(Items listed in a dataset)
_ _ _
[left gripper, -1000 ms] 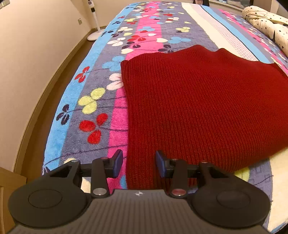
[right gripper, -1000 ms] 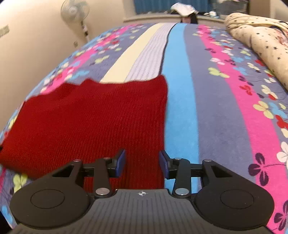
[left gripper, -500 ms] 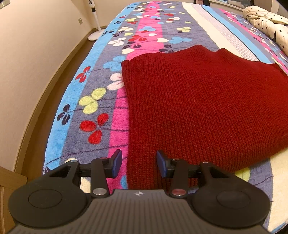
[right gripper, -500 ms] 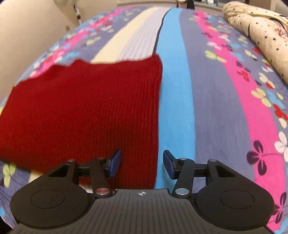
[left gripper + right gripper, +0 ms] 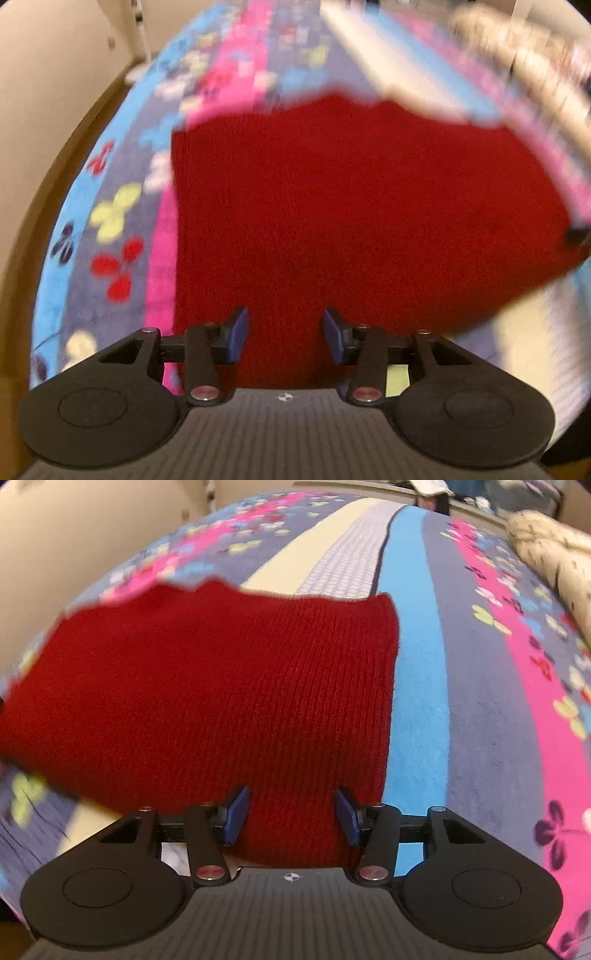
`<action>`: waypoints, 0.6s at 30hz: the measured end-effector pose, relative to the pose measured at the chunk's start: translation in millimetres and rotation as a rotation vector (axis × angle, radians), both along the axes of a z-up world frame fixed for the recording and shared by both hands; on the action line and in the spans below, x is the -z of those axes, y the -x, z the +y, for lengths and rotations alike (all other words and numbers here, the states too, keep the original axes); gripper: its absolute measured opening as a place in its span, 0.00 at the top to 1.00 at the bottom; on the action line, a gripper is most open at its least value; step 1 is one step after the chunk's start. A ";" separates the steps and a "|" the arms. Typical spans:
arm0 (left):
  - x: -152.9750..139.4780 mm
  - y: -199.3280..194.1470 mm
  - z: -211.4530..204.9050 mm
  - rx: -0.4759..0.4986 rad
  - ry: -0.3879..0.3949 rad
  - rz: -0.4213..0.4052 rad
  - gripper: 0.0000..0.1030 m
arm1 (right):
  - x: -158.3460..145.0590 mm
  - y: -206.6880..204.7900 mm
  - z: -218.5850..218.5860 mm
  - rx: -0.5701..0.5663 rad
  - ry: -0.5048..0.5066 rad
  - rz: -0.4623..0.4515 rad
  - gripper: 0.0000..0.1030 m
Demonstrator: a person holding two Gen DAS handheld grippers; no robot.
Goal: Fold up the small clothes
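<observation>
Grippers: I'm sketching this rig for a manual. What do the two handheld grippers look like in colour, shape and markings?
Both look alike. The left gripper and right gripper are matte black, each with a ribbed grey-black body bearing a small white crosshair mark. Two round black discs flank angular linkage arms with silver and reddish pivot pins. The fingers carry blue pads. No cables or sleeves show.

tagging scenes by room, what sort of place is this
Most likely a bedroom: a bed under a flowered striped blanket, a red knit spread on it, and a starred duvet bunched at the far side.
</observation>
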State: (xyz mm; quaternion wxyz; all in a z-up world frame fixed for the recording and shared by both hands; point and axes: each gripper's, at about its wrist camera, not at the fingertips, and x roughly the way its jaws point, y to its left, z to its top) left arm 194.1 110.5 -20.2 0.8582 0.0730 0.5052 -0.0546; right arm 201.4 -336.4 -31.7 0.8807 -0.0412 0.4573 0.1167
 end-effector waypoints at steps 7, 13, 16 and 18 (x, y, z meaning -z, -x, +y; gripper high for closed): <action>-29.6 0.3 11.0 -0.048 0.099 -0.152 0.51 | -23.7 7.1 -12.0 0.075 -0.094 -0.140 0.47; -50.3 0.6 20.3 -0.113 0.097 -0.285 0.27 | -47.8 16.6 -17.7 0.168 -0.139 -0.305 0.47; -56.9 2.7 18.7 -0.115 0.091 -0.330 0.21 | -54.2 21.3 -16.0 0.205 -0.158 -0.338 0.46; -58.9 5.7 15.1 -0.103 0.075 -0.348 0.20 | -55.2 23.5 -11.3 0.215 -0.166 -0.324 0.46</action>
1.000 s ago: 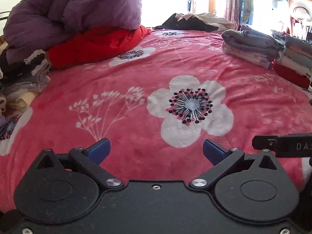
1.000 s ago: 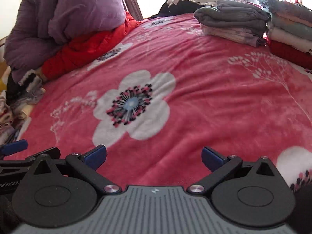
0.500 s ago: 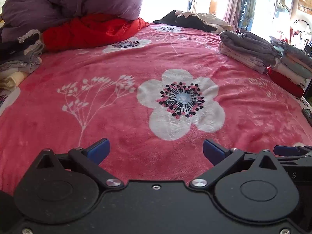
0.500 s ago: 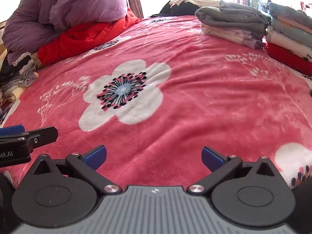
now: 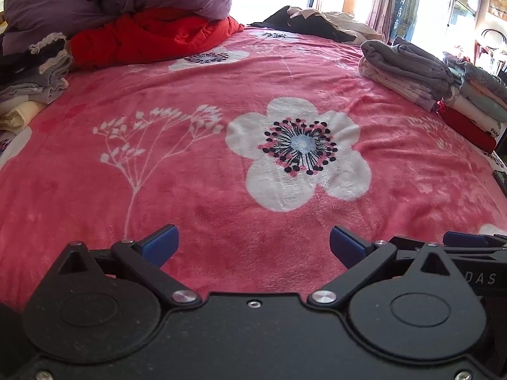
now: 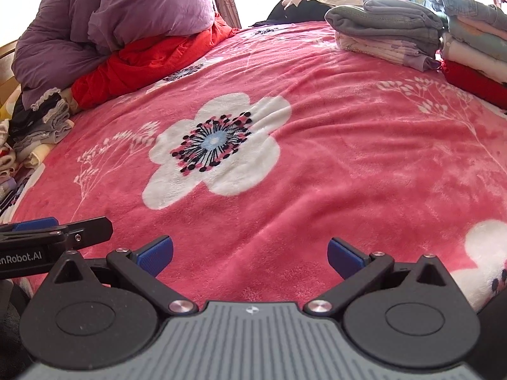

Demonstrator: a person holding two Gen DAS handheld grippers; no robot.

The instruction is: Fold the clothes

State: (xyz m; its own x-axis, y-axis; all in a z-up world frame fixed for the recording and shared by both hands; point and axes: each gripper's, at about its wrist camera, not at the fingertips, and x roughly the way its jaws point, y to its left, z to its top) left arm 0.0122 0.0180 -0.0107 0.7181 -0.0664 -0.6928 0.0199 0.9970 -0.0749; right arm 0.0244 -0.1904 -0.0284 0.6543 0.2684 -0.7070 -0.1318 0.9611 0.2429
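Premises: a domestic bedroom. A bed fills both views, covered by a pink fleece blanket printed with large white flowers. A bunched purple duvet lies on a red quilt at the far left. Folded clothes stand in stacks along the right edge, with more garments piled at the left. Curtains hang beside a bright window beyond the bed.

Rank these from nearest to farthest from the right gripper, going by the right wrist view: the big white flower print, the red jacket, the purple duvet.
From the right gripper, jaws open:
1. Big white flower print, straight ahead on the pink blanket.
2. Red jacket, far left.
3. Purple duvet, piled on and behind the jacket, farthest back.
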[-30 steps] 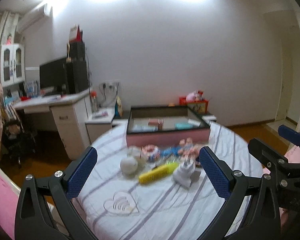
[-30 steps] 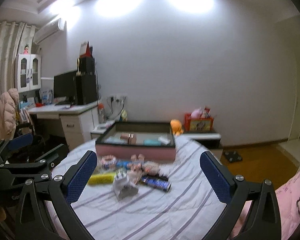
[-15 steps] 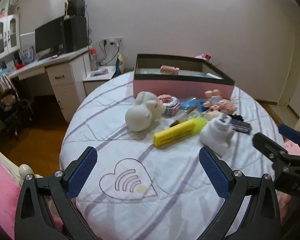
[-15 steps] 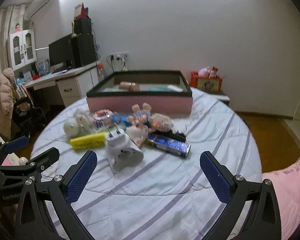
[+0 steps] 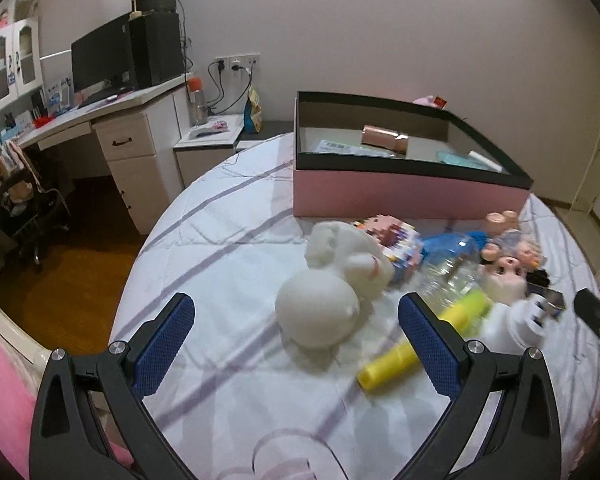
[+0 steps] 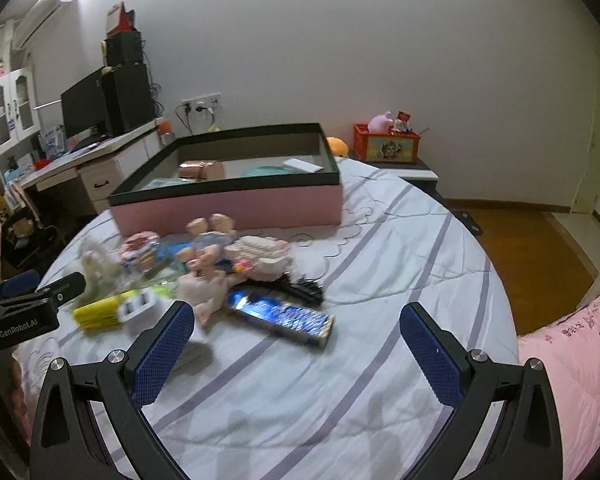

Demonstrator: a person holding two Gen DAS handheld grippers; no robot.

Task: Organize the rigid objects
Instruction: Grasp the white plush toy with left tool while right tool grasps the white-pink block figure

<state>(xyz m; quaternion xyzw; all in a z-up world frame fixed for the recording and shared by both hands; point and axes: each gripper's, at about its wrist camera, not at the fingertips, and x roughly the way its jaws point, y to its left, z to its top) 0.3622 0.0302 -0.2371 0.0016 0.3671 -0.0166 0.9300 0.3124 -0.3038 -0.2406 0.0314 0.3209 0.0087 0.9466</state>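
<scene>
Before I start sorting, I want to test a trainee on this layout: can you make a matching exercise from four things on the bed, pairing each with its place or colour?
Things:
1. white rabbit figure
2. yellow tube
3. copper-coloured roll
4. blue shiny packet

Descriptions:
A. lies inside the pink box
B. straight ahead of the open left gripper
C. partly hidden by the left gripper's right finger
D. ahead of the open right gripper, nearest the camera in the pile

Pairs: 1-B, 2-C, 3-A, 4-D
</scene>
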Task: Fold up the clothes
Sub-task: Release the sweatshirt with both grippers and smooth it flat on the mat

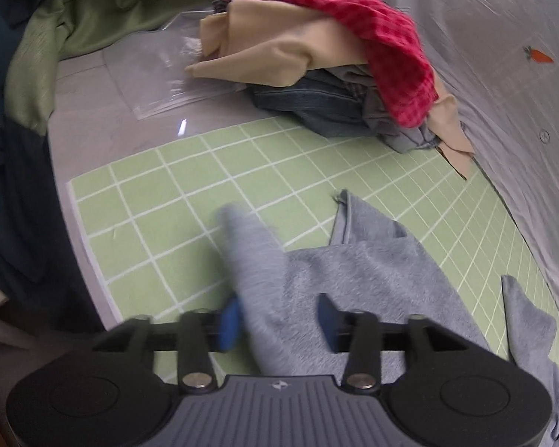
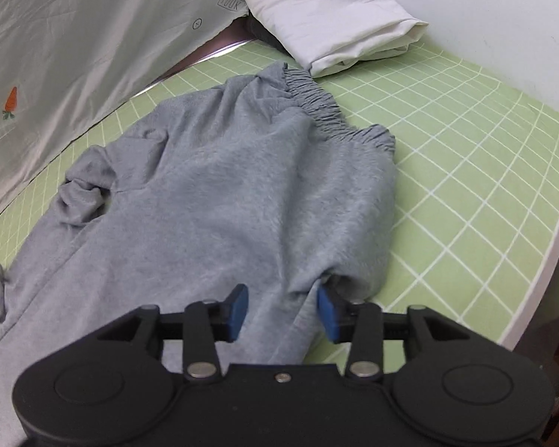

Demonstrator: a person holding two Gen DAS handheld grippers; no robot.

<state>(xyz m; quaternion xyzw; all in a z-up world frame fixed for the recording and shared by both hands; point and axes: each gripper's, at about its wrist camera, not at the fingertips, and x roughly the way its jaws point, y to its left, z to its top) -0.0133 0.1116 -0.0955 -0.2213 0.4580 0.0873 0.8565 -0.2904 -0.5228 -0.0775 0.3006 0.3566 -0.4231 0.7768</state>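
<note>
Left gripper (image 1: 279,322): 2 fingers spread, a blurred fold of the grey pants (image 2: 220,193) between them, not pinched. Right gripper (image 2: 282,313): fingers spread, pants fabric between and ahead of them, waistband (image 2: 318,106) far end. Risk: loose cloth sags, fold skews on the green mat (image 2: 466,171); clothes pile (image 1: 316,74) beyond the left fingers could snag.

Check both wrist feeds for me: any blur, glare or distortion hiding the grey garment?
Left wrist view: a fold of the grey garment is motion-smeared between the left gripper pads; a small glare streak on the clear plastic. Right wrist view: garment sharp, evenly lit; fisheye bends the green grid mat; right gripper unobscured.
</note>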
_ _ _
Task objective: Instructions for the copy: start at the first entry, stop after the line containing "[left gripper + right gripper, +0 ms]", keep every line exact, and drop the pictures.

Solution:
[left gripper, -1000 ms] 
[right gripper, -1000 ms] 
[left gripper, -500 ms] 
[right gripper, -500 ms] 
[left gripper + right gripper, +0 ms] 

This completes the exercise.